# [Work task]
Determine how many lines in the entries below include the word "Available", and reply with that number alone.

##### Source information #####

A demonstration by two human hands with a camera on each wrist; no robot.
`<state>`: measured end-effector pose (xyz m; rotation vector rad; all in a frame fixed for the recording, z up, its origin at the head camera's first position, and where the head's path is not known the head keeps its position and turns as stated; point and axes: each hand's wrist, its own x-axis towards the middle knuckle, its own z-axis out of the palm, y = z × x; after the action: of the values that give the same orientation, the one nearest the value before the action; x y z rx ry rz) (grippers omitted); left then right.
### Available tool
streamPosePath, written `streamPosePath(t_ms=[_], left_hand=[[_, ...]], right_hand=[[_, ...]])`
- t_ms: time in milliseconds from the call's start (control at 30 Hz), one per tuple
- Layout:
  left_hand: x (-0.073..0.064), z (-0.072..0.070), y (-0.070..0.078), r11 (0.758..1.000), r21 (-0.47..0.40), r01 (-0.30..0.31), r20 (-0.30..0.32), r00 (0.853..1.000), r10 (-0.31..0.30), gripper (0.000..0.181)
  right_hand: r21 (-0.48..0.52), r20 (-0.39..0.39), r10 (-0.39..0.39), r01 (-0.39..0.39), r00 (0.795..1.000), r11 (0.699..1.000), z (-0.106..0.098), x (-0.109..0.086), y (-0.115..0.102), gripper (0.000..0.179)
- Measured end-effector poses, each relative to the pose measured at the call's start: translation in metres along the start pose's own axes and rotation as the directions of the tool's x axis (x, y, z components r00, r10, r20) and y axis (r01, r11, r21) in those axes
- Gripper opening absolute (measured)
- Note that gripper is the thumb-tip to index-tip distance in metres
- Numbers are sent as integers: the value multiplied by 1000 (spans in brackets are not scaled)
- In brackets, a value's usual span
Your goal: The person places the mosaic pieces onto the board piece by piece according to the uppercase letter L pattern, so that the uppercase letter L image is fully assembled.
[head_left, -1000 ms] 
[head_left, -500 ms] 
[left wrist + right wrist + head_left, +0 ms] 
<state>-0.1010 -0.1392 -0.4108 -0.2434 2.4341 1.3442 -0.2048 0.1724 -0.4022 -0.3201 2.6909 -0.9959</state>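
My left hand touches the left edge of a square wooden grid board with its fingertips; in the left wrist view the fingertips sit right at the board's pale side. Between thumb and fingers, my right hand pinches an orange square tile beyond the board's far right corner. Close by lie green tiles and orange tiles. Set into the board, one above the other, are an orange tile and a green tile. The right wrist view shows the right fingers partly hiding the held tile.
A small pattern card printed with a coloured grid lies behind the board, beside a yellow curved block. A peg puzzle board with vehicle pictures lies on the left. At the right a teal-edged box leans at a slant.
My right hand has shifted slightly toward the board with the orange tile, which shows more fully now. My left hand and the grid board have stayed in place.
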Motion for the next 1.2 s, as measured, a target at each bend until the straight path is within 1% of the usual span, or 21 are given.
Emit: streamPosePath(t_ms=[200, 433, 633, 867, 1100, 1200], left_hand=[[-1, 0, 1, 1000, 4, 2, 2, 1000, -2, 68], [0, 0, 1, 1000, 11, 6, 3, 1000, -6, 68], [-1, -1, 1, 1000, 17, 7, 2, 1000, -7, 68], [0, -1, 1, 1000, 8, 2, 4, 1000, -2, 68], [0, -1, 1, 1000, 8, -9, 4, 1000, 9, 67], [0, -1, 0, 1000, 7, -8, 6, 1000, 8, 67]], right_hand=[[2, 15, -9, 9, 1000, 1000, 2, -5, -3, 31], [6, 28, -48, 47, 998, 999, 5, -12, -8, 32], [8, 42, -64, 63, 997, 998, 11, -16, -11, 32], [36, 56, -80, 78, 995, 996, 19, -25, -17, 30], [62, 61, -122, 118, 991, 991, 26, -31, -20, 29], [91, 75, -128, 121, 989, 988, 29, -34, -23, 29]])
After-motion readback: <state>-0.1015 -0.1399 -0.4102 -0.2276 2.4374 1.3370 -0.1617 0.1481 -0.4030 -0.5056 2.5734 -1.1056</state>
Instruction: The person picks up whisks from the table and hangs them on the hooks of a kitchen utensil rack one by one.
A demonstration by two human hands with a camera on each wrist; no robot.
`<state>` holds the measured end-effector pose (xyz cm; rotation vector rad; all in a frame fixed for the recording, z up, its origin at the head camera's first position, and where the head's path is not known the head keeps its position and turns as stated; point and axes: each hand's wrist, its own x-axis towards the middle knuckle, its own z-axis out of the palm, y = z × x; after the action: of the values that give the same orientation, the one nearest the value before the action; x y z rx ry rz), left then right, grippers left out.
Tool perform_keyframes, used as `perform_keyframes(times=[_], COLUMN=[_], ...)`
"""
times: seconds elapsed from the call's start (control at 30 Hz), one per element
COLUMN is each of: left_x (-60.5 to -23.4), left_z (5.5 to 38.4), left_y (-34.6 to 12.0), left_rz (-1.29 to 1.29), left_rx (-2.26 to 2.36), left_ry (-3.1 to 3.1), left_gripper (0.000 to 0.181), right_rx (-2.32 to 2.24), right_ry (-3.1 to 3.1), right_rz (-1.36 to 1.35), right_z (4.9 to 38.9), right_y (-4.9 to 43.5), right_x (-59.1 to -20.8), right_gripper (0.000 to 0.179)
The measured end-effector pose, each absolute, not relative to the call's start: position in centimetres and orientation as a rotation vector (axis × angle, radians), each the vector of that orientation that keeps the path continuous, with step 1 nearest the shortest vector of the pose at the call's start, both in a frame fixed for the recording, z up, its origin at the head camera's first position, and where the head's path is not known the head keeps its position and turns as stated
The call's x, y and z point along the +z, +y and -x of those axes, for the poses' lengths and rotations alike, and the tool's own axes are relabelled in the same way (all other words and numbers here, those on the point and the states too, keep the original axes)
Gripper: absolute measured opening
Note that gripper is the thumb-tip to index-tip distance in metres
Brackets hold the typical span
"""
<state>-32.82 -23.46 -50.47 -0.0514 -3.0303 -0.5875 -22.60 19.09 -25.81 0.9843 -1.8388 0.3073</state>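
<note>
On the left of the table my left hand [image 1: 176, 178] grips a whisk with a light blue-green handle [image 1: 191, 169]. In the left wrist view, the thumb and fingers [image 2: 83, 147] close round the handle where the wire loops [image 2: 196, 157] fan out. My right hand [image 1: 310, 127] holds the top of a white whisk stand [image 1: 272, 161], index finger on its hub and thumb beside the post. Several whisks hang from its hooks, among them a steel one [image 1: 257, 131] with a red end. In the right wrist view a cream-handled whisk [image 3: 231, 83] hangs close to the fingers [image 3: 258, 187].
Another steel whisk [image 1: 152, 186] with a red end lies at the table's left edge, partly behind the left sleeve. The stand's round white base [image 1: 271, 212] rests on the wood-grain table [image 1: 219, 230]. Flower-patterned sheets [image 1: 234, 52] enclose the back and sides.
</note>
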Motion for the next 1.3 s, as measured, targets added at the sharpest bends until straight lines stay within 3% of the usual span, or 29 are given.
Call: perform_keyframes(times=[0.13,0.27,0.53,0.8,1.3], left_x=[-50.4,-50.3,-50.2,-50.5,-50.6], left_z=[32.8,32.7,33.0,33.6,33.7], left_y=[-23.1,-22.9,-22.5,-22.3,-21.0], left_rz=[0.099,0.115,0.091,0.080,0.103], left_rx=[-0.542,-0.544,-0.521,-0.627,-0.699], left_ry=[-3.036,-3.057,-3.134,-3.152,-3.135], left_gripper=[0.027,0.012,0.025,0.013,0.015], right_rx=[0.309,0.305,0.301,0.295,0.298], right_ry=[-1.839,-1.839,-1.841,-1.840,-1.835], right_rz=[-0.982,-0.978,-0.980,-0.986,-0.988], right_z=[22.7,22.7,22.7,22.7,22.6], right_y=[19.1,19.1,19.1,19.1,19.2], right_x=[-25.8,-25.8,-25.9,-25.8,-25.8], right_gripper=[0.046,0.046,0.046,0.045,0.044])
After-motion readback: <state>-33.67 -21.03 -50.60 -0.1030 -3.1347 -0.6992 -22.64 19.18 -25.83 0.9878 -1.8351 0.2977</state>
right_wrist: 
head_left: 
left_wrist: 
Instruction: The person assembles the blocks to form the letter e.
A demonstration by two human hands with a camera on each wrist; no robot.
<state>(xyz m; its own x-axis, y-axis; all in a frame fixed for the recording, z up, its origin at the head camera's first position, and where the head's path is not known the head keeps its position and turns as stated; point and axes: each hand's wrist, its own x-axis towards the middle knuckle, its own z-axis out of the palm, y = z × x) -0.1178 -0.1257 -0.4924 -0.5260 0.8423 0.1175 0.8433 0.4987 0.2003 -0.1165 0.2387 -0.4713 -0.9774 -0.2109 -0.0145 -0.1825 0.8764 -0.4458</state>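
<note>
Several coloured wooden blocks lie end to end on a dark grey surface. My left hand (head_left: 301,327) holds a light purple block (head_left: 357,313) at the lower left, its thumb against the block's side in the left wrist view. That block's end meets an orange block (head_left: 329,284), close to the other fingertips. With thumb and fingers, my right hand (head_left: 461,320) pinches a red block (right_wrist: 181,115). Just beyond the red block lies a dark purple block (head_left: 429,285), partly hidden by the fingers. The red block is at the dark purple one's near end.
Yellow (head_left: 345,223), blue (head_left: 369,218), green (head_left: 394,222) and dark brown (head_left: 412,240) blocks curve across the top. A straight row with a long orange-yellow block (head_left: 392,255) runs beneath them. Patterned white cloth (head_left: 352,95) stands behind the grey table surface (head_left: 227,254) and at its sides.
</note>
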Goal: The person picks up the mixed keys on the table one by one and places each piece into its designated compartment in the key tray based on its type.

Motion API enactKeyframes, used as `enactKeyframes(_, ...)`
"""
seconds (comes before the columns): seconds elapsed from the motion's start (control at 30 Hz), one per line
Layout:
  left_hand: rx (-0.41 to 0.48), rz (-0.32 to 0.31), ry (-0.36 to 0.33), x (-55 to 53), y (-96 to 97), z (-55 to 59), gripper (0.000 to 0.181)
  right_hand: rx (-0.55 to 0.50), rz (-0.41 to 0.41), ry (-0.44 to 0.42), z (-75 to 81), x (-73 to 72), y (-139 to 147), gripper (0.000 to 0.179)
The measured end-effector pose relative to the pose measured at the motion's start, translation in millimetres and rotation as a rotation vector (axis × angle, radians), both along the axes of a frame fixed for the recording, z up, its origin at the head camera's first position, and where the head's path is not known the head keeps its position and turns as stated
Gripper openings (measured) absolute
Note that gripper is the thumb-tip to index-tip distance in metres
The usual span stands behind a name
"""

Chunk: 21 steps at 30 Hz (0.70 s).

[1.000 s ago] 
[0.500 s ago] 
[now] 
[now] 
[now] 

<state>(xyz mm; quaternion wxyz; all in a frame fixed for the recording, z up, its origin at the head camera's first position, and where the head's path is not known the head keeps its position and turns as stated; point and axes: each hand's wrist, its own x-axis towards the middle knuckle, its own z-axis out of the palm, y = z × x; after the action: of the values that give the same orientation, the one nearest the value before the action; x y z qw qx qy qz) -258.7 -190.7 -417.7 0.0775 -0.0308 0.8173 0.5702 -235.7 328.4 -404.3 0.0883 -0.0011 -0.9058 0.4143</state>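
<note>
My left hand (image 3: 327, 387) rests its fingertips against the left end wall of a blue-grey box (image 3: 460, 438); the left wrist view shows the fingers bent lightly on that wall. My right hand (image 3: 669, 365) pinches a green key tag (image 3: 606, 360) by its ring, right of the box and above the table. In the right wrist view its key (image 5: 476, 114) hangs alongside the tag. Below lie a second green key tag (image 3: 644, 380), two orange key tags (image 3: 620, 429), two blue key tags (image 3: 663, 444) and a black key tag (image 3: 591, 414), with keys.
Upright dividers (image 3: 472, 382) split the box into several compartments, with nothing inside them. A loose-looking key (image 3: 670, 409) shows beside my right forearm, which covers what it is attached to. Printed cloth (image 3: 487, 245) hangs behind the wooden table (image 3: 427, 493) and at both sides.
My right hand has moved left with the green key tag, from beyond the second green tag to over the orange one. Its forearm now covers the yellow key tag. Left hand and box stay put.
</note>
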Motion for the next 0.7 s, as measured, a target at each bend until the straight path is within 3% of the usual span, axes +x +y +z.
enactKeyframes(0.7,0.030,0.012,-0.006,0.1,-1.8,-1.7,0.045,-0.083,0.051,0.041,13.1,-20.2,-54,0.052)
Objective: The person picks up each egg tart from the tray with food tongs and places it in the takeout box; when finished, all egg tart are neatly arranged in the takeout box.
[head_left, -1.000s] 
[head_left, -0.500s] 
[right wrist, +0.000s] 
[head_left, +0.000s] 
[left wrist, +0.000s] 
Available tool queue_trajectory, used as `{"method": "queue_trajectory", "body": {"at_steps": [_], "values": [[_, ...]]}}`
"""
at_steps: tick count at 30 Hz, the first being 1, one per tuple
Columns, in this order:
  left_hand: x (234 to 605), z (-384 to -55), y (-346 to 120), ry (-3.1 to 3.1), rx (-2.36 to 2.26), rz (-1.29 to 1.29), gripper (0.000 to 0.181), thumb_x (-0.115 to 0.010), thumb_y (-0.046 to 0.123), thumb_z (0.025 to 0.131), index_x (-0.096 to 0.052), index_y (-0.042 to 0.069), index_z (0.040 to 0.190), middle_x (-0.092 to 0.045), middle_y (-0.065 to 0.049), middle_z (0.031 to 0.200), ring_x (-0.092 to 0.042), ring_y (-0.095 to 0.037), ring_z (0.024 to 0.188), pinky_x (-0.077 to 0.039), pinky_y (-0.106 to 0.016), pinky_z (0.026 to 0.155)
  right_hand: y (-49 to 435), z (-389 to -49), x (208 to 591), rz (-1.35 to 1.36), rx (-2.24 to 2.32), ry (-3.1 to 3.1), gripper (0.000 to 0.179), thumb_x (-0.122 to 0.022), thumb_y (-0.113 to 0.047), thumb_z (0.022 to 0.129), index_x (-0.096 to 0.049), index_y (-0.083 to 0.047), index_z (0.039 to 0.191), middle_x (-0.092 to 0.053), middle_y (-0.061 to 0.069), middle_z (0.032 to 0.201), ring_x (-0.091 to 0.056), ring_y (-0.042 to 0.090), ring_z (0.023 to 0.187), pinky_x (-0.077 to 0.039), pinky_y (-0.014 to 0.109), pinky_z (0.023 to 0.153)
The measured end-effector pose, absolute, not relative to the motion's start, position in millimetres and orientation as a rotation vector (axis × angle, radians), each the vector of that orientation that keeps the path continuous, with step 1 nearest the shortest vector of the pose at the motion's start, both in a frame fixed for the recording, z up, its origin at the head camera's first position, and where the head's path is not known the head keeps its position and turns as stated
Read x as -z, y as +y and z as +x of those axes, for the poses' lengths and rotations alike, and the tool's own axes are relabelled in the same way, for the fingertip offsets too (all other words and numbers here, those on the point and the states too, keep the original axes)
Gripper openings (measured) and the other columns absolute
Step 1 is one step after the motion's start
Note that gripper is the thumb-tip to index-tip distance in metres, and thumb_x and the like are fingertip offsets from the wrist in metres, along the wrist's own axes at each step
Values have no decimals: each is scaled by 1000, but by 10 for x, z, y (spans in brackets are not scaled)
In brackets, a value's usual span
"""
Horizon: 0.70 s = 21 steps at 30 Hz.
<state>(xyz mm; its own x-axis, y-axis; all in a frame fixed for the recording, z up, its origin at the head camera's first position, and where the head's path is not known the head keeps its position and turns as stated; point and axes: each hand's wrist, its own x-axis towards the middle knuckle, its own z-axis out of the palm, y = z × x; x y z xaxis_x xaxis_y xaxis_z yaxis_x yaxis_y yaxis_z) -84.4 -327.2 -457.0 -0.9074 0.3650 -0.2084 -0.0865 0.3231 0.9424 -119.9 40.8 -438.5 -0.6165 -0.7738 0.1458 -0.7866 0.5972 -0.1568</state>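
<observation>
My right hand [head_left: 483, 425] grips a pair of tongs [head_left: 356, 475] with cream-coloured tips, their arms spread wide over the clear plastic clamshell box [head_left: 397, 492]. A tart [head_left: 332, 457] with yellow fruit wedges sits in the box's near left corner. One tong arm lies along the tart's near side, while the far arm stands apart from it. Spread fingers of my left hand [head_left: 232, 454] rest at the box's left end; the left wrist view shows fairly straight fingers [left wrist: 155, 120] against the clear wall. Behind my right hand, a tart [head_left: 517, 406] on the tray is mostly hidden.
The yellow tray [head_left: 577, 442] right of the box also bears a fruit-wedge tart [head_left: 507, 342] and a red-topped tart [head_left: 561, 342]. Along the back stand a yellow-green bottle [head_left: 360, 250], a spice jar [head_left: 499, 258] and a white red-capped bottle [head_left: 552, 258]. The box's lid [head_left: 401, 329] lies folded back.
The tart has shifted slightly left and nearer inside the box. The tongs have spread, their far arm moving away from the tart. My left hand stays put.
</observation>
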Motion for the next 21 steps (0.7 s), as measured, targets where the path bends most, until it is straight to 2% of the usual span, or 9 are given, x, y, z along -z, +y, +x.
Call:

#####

# [Output of the exercise]
2